The Hypocrisy of Tearing Down Statues

3 Mins read

In what amounts to a sad commentary on the state of our cultural degeneracy, it appears that we’ve decided the best solution to our social ills that we can muster is the violent destruction of stone statues.

It’s not that I have any strong affinity for sculptures or busts, nor am I of the opinion that many of those who receive them are worthy of such distinction. But seeing Social Justice Warriors ramp up their militancy by declaring jihad against a bunch of inanimate objects just proves to me that these people don’t have a clue how to really address the existential crisis facing our civilization. I’m not even sure they know what the actual crisis is.

But desperate to “do” something, they become like the blind boxer hurling punches in the dark just hoping to land one. Their allies in the equally clueless media shamelessly liken their efforts to the heroes of Normandy or the liberators of Baghdad; comparisons that are as unconscionable as they are ignorant.

Still, it is clear that toppling towers of dead men who once did bad things or thought bad things will be this era’s thundering contribution to making the world a better place. In which case, the least I’d like to ask for is some intellectual consistency.

Margaret Sanger was a vile degenerate. She believed in exterminating lesser human beings, inferior races, and the handicapped, and she set up a murderous organization called Planned Parenthood to do exactly that. Her legacy is the lifeless bodies of tiny innocent infants thrown out in the garbage bins. But for some reason she remains immortalized with a stone monument in the halls of the Smithsonian.

If statues must come down of a man like Robert E. Lee, whose complicated views on slavery at least included his labeling it a, “moral and political evil in any country,” so must all public enshrinement of Sanger. Her views on the “unfit” race, or “human weeds” that needed to be “cultivated” in her “Negro Project” weren’t nearly so ambiguous, after all.

But let’s not stop with Sanger. If we’re so committed to rooting out and destroying white supremacy for the vacuous idiocy that it is, why are there no riots and protests to remove the ramblings of Charles Darwin from our kids’ textbooks and the statues and exhibits we finance in his honor? Darwin believed and wrote in “The Descent of Man” that dark-skinned Africans were inferior and closer to apes than Caucasians.
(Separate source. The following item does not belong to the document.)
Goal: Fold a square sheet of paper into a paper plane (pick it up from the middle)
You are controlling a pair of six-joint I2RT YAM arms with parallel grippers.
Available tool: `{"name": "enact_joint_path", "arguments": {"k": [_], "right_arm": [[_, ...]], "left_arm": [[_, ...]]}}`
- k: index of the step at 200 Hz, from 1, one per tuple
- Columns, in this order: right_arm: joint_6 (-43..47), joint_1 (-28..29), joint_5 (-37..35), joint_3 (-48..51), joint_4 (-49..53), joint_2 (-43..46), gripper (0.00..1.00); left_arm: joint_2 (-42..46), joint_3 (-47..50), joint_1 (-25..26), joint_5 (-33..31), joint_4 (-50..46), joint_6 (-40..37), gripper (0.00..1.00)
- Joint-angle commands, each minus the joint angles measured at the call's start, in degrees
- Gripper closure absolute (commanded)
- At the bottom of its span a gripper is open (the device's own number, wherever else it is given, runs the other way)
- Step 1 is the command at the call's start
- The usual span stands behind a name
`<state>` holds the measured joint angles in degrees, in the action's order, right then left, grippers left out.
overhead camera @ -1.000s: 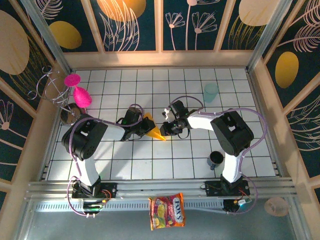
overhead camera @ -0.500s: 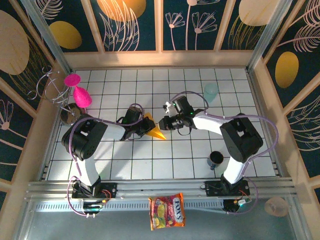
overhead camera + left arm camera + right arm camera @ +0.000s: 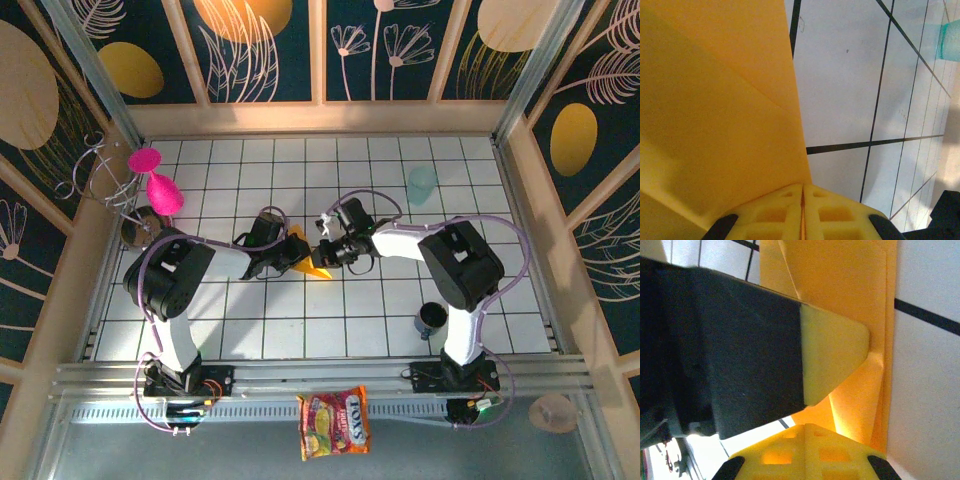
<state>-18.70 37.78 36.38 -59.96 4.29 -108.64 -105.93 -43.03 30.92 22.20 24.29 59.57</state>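
Two grippers meet nose to nose over the middle of the white tiled table (image 3: 300, 330). Far off to the left of the left gripper (image 3: 286, 250), by the wall, stand a wire rack (image 3: 95, 175) and a bright pink thing (image 3: 165, 193).

The left gripper is shut tight on the paper plane (image 3: 311, 264). From its wrist camera, its two yellow fingers (image 3: 775, 215) press flat together, and the edge of the orange-yellow paper runs down into the thin crack between them. The paper spreads out ahead of the fingers and to their left, with a crease across it.

The paper plane sits right between the two grippers, with its pointy end poking out on the near side of them.

The right gripper (image 3: 327, 250) is just to the right of the paper and touches it. Its yellow fingers (image 3: 835, 455) are closed all the way. The paper reaches down to them, but I cannot tell if it is pinched there. Just ahead of them, one dark finger of the left gripper, with its yellow tip, rests on the paper.

Well behind both grippers, off the tiles, lies a red and yellow snack packet (image 3: 334, 422). Up and to the right of the right gripper stands a teal cup (image 3: 421, 184). A dark cup (image 3: 431, 318) stands well behind it, to the right.
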Motion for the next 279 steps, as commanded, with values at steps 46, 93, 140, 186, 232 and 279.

Darwin’s defenders always dismiss his latent racism by declaring that he was merely a “product of his time,” oddly not granting that same excuse to Confederate generals and southerners who lived at the exact same time. But if that’s the justification, it still doesn’t explain how former recruiter and Exalted Cyclops of the KKK, Democrat Senator Robert Byrd gets multiple statues. This is a man who wrote in 1944,

“I shall never fight in the armed forces with a negro by my side … Rather I should die a thousand times, and see Old Glory trampled in the dirt never to rise again, than to see this beloved land of ours become degraded by race mongrels, a throwback to the blackest specimen from the wilds.”

It could be argued that most slave owners held black Americans in higher regard than Democrat icon Robert Byrd. Yet to this point, his legacy has gone untouched by the social justice militants. Why?

And this is only the beginning of course. Alfred Kinsey sexually molested and abused hundreds of infants, toddlers and Kindergarteners as he attempted to induce them to orgasm in disgustingly depraved “sex studies.” But no one is setting Indiana University on fire despite it honoring his perverted legacy with an entire institute.

And the list keeps going. So let’s make up our mind, shall we? Every human is fallen and in some degree reflects the sinful spirit of their age. This seems to leave us with two options. First, we can move in the direction where we reject the idea of building monuments to honor any man, expect the only One to ever live who is actually worthy of our honor.

Or, perhaps we could begin collectively teaching and understanding that monument and statue building can be less about worshipping individuals who are every bit as flawed, abhorrent, and sinful as we are, and more about acknowledging and remembering the part key figures played in our country’s epic struggle to create a “more perfect union.”